* [ASSIGNED TASK] Give an exact copy of the data that follows, but none of its pictures.

Dataset excerpts:
--------------------

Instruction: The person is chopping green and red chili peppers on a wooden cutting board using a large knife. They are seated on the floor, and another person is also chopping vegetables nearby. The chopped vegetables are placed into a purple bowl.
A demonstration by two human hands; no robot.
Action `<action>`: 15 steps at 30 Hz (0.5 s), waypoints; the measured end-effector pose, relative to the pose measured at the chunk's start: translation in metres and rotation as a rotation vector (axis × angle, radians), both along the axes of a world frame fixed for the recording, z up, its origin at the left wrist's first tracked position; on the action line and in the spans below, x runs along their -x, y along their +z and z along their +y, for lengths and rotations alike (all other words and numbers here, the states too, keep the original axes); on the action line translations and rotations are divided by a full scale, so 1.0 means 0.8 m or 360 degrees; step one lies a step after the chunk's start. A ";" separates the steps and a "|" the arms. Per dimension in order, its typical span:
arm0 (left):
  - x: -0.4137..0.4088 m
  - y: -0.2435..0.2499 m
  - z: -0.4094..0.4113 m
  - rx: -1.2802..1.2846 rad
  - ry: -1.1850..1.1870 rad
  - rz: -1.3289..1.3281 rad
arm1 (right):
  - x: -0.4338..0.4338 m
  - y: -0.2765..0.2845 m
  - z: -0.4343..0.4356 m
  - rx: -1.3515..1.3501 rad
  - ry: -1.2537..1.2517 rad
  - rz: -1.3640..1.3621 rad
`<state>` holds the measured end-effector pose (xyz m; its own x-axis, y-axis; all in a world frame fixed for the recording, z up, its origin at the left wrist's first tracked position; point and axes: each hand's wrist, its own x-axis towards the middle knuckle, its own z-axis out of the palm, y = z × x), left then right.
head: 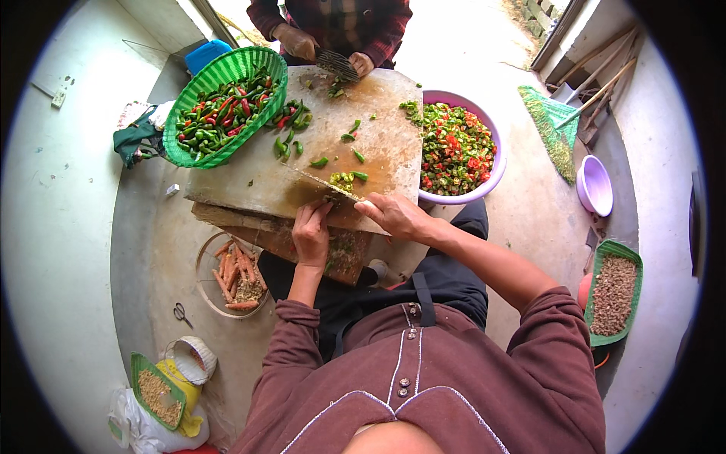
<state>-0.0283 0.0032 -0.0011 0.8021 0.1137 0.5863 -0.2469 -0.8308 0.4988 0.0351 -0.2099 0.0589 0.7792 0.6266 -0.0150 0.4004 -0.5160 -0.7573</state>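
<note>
My right hand (392,214) grips the handle of a kitchen knife (320,181), whose blade reaches up and left over the worn chopping board (249,184). Close to the near edge of the board is my left hand (312,230), its fingers bent near the blade; whether they hold anything is hidden. Cut green pepper pieces (342,180) lie just beyond the blade. Several whole green peppers (319,162) are scattered farther up. A green basket (224,156) of red and green peppers rests at the board's left. On the right stands a purple basin (460,200) full of chopped peppers.
Across the board, a person's hands (298,42) hold a broad blade (336,63) over chopped greens. Carrots (232,272) lie in a round container on the floor at left, with scissors (182,314) nearby. A broom (553,122) and small purple basin (594,186) stand right.
</note>
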 end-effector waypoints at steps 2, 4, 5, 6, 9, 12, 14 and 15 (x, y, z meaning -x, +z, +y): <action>0.000 0.003 0.001 -0.0003 -0.0005 -0.0002 | 0.004 0.013 -0.007 0.0050 0.0017 0.0143; 0.002 0.003 0.000 -0.0013 0.0004 -0.0004 | 0.009 0.035 -0.015 0.0060 0.0124 0.0182; 0.004 0.002 0.002 -0.0029 0.0016 -0.0004 | 0.011 0.038 -0.019 0.0065 0.0179 0.0202; 0.004 0.000 0.002 -0.0041 0.0021 -0.0006 | 0.014 0.036 -0.023 0.0110 0.0194 0.0119; 0.003 -0.008 0.003 -0.0051 -0.0003 0.0001 | 0.015 0.042 -0.026 0.0268 0.0179 0.0135; 0.001 -0.015 0.007 -0.0053 -0.0009 -0.0041 | 0.013 0.025 -0.004 0.0304 0.0122 0.0021; 0.001 -0.016 0.008 -0.0093 -0.0027 -0.0044 | 0.012 0.013 -0.002 0.0270 0.0110 0.0027; 0.004 -0.013 0.007 -0.0119 -0.0034 -0.0042 | 0.013 0.008 -0.002 0.0247 0.0106 0.0033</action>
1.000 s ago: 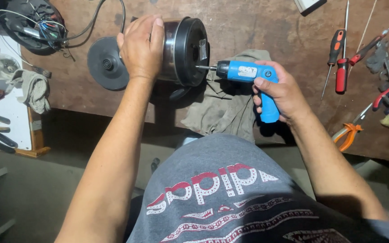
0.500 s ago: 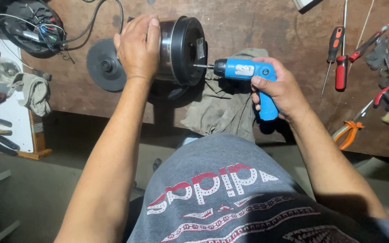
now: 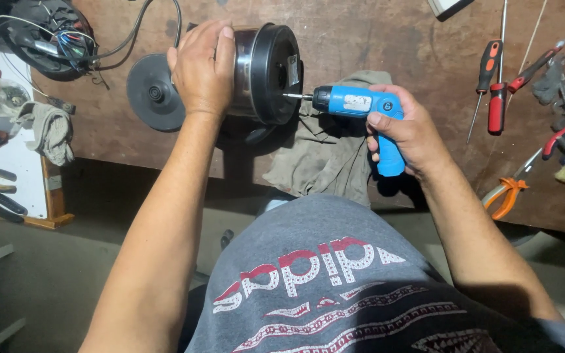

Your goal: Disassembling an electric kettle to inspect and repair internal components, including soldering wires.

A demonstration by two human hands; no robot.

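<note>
The left hand (image 3: 203, 68) stays clamped over the black-and-metal motor housing (image 3: 266, 72) at upper centre. The right hand (image 3: 407, 134), gripping the blue electric screwdriver (image 3: 361, 108), has kept its bit against the housing's face, barely shifted.

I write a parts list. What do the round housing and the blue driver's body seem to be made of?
Round housing under the left hand: shiny band looks like bare metal, the black end cap matte, plastic or painted metal. Blue driver in the right hand: smooth moulded plastic, probably.

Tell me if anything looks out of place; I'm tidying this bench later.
Loose wires spill from an opened black housing at the bench's left end, and a grey rag droops off its edge. The motor lies on its side, steadied by the left hand.
</note>
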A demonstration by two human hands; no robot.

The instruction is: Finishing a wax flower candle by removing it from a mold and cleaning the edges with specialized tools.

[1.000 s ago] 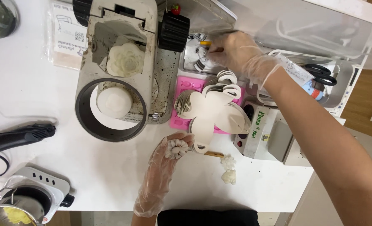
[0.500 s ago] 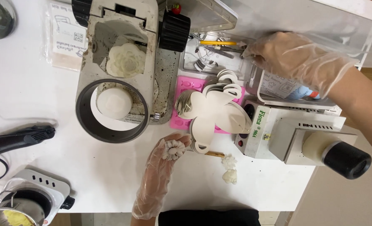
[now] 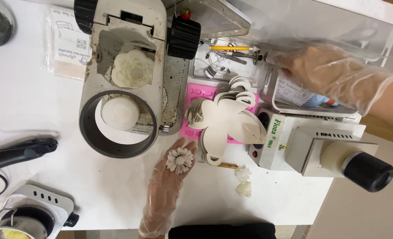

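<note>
Under right hand (image 3: 333, 75), perhaps white-labelled packet (image 3: 289, 90)

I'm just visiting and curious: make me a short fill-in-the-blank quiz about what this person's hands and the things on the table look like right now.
1. Both hands wear clear plastic ____.
2. The left hand lies palm up with a small white ____ on its fingers.
3. The stack of white cut-out shapes rests on a ____ mould.
4. The right hand rests on a clear ____ box at the table's far side.

Missing words: gloves; flower; pink; plastic
</note>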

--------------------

* [OUTPUT FOR THIS TASK]
Instruction: The person is chopping green and red chili peppers on a wooden cutting board using a large knife. They are seated on the floor, and another person is also chopping vegetables nearby. The chopped vegetables are placed into a purple bowl.
A demonstration by two human hands; no robot.
Action `<action>`: 15 steps at 30 Hz (0.5 s), waypoints; the measured end-effector pose, relative to the pose measured at the chunk's start: translation in metres and rotation as a rotation vector (axis × angle, radians), both along the axes of a world frame fixed for the recording, z up, its origin at the left wrist's first tracked position; on the action line and in the spans below, x runs along their -x, y along their +z and z along their +y, for lengths and rotations alike (all other words and numbers here, the states too, keep the original axes); on the action line translations and rotations are divided by a full scale, so 1.0 means 0.8 m or 360 degrees; step one lies a step after the chunk's start. A ";" separates the steps and a "|" the arms. Per dimension in order, its typical span:
arm0 (left):
  - x: -0.4137..0.4088 m
  - y: -0.2435..0.2499 m
  - z: -0.4094..0.4113 m
  - rx: -1.2802..1.2846 rad
  - ry: -1.1850..1.1870 rad
  - rz: -1.3289..1.3281 rad
arm1 (right):
  - x: -0.4338..0.4338 m
  - y: -0.2765..0.2845 m
  - z: -0.4343..0.4356 m
  - rx: -1.3515..1.3501 rad
  - ry: -1.2537..1.2517 rad
  - rz: -1.3640..1.3621 rad
`<state>` holds the measured end-effector pose (xyz m; its own x-axis, y-axis; all in a world frame fixed for the recording, z up, its origin at the left wrist's first tracked position; point and axes: each hand's wrist, its own x-axis towards the middle knuckle, its own z-axis out of the palm, y = z × x), left then right.
head: 
<state>-0.0283 0.0032 -0.0011 0.8021 0.1137 0.5863 -0.2469 -0.8308 0.4988 0.0351 -0.2099 0.0589 0.7792 0.6266 -0.0150 0.4004 -0.5160 -0.7573</state>
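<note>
My right hand (392,214) grips the handle of a kitchen knife (320,181), whose blade reaches up and left over the worn chopping board (249,184). Close to the near edge of the board is my left hand (312,230), its fingers bent near the blade; whether they hold anything is hidden. Cut green pepper pieces (342,180) lie just beyond the blade. Several whole green peppers (319,162) are scattered farther up. A green basket (224,156) of red and green peppers rests at the board's left. On the right stands a purple basin (460,200) full of chopped peppers.
Across the board, a person's hands (298,42) hold a broad blade (336,63) over chopped greens. Carrots (232,272) lie in a round container on the floor at left, with scissors (182,314) nearby. A broom (553,122) and small purple basin (594,186) stand right.
</note>
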 end-effector waypoints at steps 2, 4, 5, 6, 9, 12, 14 and 15 (x, y, z meaning -x, +z, +y): <action>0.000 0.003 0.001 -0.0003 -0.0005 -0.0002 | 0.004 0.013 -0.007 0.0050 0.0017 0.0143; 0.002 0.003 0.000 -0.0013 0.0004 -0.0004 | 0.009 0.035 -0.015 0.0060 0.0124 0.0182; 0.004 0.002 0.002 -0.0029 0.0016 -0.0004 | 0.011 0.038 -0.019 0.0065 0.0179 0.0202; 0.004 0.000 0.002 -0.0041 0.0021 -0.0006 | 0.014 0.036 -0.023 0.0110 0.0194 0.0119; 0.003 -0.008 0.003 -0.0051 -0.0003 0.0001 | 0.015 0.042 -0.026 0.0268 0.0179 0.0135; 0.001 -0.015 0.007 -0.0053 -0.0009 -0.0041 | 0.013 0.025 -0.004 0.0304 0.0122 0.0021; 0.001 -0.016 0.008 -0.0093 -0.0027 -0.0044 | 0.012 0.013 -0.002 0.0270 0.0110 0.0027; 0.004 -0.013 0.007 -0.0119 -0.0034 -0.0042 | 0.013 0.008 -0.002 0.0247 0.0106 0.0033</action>
1.000 s ago: 
0.500 s ago: 
now: 

Your goal: Disassembling an electric kettle to inspect and repair internal components, including soldering wires.

A demonstration by two human hands; no robot.

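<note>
The left hand (image 3: 203, 68) stays clamped over the black-and-metal motor housing (image 3: 266, 72) at upper centre. The right hand (image 3: 407, 134), gripping the blue electric screwdriver (image 3: 361, 108), has kept its bit against the housing's face, barely shifted.

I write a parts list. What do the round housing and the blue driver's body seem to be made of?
Round housing under the left hand: shiny band looks like bare metal, the black end cap matte, plastic or painted metal. Blue driver in the right hand: smooth moulded plastic, probably.

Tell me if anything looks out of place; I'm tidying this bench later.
Loose wires spill from an opened black housing at the bench's left end, and a grey rag droops off its edge. The motor lies on its side, steadied by the left hand.
</note>
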A demonstration by two human hands; no robot.

The instruction is: Finishing a wax flower candle by removing it from a mold and cleaning the edges with specialized tools.

[1.000 s ago] 
[0.500 s ago] 
[now] 

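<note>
Under right hand (image 3: 333, 75), perhaps white-labelled packet (image 3: 289, 90)

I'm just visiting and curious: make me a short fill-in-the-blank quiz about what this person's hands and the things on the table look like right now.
1. Both hands wear clear plastic ____.
2. The left hand lies palm up with a small white ____ on its fingers.
3. The stack of white cut-out shapes rests on a ____ mould.
4. The right hand rests on a clear ____ box at the table's far side.

Missing words: gloves; flower; pink; plastic
</note>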

That completes the response.